Overview

Maintenance-Eye is a real-time AI copilot for physical infrastructure maintenance. Built for the Google Gemini Live Agent Challenge 2026, it lets a technician point a phone camera at equipment, ask by voice, review asset context, and confirm work-order actions through a camera-and-voice inspection flow.

Status

Maintenance-Eye is a public portfolio case study backed by the Devpost demo, repository, architecture diagram, infrastructure files, API routes, and tests.

Demo And Review Path

The Devpost page is the primary public demo because it includes the project video. The repository documents local setup with a JSON-backed EAM fallback, so the data, API, and tool behavior can be inspected locally; live Gemini inspection and chat require Gemini credentials.

Problem

Transit and infrastructure maintenance work is physical, noisy, and time-sensitive. Technicians often need to inspect equipment, recall safety procedures, search maintenance history, and create work orders while their hands are already occupied by tools and safety gear. Traditional enterprise systems force a stop-and-type workflow that interrupts inspections and slows response time.

What I Built

  • A real-time multimodal frontend that streams camera frames and microphone audio from a phone-based PWA
  • A FastAPI backend that manages WebSocket sessions, media flow, confirmation state, and operational APIs
  • A Google ADK agent powered by Gemini 2.5 Flash Live API for native audio + vision reasoning
  • A set of tool-using maintenance workflows covering asset lookup, knowledge retrieval, work-order actions, inspection history, and safety protocols
  • A human-in-the-loop confirmation layer for critical actions such as creating or updating work orders

Tech Stack

  • AI runtime: Google ADK, Gemini 2.5 Flash Live API
  • Backend: Python, FastAPI, WebSockets
  • Data/artifacts: Firestore EAM data, JSON-backed local fallback, and optional best-effort GCS storage for frame, report, and work-order artifacts
  • Infra: Cloud Run, Docker, Terraform, GitHub Actions
  • Testing: unit, integration, API contract, security, performance, and Playwright E2E smoke tests

Architecture

Maintenance-Eye architecture

The system uses a persistent bidirectional WebSocket to move video frames, audio, transcripts, confirmation cards, media cards, and work-order result messages between the phone client and backend.
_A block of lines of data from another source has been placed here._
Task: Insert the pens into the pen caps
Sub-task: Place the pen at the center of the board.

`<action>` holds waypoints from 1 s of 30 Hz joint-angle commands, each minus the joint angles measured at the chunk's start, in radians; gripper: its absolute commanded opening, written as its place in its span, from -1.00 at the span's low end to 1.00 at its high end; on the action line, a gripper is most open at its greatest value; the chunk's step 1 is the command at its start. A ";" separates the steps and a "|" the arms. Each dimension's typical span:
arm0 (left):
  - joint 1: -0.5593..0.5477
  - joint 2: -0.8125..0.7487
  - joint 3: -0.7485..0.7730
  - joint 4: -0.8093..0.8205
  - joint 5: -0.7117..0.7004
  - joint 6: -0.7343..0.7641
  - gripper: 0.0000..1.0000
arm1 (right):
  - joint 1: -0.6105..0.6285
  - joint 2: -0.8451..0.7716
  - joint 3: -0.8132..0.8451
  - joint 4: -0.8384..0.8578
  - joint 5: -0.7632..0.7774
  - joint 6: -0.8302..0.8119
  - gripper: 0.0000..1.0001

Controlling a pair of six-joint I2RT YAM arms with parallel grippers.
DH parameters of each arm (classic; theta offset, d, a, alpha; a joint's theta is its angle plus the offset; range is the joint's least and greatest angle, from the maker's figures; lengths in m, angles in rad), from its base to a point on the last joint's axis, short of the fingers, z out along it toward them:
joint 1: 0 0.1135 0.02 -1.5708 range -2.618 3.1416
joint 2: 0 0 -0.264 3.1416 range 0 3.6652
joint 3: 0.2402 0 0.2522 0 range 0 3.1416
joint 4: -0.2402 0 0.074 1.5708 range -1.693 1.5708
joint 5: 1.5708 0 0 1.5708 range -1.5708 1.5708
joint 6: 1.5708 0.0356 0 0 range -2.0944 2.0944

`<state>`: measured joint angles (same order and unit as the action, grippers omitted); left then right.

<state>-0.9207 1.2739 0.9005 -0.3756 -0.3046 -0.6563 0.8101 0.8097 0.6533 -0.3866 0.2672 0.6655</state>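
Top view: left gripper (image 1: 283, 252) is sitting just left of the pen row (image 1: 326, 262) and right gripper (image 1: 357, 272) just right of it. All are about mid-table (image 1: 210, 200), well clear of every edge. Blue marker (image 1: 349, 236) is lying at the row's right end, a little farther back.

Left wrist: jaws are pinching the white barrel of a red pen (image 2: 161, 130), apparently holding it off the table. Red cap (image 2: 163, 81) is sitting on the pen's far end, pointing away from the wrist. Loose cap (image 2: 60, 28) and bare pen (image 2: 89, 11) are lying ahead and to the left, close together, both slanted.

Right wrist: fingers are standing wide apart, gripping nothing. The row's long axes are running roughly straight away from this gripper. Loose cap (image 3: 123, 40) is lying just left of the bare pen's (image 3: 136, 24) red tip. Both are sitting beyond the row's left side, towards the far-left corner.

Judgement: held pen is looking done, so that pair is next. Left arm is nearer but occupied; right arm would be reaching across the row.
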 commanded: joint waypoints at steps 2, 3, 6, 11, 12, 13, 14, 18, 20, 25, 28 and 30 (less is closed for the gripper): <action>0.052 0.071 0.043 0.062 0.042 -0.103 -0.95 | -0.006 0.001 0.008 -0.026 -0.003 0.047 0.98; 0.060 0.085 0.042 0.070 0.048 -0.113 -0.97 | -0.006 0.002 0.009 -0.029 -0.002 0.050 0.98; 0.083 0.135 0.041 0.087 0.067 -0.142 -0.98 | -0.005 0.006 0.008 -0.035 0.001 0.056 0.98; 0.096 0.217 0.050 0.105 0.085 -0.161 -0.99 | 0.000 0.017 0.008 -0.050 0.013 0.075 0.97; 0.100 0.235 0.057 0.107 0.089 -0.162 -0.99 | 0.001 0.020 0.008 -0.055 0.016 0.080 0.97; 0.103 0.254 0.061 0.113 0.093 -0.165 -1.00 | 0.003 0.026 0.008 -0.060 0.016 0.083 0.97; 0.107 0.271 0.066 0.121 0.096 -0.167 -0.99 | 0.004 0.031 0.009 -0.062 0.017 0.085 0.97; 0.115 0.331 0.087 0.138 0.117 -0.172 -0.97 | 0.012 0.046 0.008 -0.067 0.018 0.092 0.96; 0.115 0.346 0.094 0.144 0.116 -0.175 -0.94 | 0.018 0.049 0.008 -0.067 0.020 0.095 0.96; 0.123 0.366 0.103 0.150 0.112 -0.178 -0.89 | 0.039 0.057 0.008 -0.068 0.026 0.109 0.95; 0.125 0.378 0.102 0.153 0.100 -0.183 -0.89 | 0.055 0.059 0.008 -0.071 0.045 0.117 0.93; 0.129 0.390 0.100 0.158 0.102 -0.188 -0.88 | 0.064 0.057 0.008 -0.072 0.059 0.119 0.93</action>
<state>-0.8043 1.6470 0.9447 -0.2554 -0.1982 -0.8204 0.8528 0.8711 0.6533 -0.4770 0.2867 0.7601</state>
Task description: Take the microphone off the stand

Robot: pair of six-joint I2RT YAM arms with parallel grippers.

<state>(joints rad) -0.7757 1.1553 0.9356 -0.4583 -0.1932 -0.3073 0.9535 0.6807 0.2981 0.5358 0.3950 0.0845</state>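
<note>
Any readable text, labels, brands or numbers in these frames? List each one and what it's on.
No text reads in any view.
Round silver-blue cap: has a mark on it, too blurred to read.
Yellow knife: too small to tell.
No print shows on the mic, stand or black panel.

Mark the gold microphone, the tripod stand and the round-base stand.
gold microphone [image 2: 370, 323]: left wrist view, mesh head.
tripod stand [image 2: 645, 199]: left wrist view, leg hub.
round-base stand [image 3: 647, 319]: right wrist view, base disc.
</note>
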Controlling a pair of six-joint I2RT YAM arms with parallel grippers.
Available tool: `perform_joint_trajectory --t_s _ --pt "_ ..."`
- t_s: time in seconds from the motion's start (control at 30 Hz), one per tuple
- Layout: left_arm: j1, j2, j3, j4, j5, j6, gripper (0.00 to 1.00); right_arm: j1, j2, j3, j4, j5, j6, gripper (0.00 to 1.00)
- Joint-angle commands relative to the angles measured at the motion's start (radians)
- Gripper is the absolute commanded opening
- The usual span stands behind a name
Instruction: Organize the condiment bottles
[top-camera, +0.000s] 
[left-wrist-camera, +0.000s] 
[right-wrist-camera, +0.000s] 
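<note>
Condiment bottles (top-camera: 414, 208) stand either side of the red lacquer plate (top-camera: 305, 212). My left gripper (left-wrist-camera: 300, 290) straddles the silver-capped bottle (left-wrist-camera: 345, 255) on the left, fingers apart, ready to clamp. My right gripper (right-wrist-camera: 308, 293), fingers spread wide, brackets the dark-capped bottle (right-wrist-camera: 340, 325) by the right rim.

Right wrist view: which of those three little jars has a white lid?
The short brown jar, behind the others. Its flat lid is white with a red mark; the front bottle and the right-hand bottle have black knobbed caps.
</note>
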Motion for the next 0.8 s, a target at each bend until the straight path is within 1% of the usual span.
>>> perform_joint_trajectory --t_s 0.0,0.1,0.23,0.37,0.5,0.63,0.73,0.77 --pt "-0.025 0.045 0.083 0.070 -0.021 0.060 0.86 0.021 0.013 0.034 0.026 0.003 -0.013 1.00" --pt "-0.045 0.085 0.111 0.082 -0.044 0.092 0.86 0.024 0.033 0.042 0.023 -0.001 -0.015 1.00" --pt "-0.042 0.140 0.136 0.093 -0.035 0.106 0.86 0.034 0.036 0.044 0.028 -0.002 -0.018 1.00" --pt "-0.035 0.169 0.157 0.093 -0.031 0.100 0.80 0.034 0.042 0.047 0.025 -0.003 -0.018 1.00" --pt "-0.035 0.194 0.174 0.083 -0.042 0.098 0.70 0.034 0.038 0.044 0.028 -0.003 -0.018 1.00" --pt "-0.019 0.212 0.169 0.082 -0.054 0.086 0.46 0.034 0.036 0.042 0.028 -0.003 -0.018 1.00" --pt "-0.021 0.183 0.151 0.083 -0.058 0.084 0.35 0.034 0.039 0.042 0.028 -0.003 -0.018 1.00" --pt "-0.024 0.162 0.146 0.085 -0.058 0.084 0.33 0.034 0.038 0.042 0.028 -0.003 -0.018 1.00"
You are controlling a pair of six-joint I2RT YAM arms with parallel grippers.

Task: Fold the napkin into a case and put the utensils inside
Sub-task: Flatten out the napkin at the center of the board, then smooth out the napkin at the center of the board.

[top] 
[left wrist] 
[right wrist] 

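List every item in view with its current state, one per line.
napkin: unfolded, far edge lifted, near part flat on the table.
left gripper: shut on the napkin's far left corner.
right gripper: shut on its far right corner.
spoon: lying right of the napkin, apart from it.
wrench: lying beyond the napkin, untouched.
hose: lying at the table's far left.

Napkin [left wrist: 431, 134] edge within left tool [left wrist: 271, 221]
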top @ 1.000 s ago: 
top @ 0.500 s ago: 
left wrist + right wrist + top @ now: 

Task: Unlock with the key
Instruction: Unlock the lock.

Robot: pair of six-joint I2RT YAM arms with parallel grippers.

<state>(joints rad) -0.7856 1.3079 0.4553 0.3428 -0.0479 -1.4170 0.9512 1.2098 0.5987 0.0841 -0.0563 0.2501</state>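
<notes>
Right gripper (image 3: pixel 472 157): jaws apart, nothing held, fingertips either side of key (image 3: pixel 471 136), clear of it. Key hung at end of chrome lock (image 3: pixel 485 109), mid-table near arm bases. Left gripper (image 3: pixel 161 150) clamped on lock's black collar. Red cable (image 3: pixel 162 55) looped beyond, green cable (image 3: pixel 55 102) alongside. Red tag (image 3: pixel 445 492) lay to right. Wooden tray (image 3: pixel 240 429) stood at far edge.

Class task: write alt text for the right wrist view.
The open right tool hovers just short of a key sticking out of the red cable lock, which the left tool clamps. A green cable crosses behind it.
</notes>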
The agent calls domain-specific tools, grounds responses in maintenance data, and requires explicit confirmation before sensitive actions.

Engineering Highlights

  • Real-time multimodal interaction with audio in, audio out, and camera-driven reasoning
  • Nine ADK tool bindings covering search, asset lookup, inspection history, knowledge retrieval, work-order management, safety protocols, report generation, and confirmation workflows
  • Human-in-the-loop safety with confirmation cards for critical actions
  • Operational deployment path with Docker, Cloud Run, Firestore, and Terraform
  • Multi-layer test coverage across unit, integration, API contract, security, performance, and Playwright E2E smoke tests

Why It Matters

This project demonstrates my approach to applied AI: model integration, backend tool orchestration, deployment, test coverage, and human-in-the-loop safeguards around operational workflows.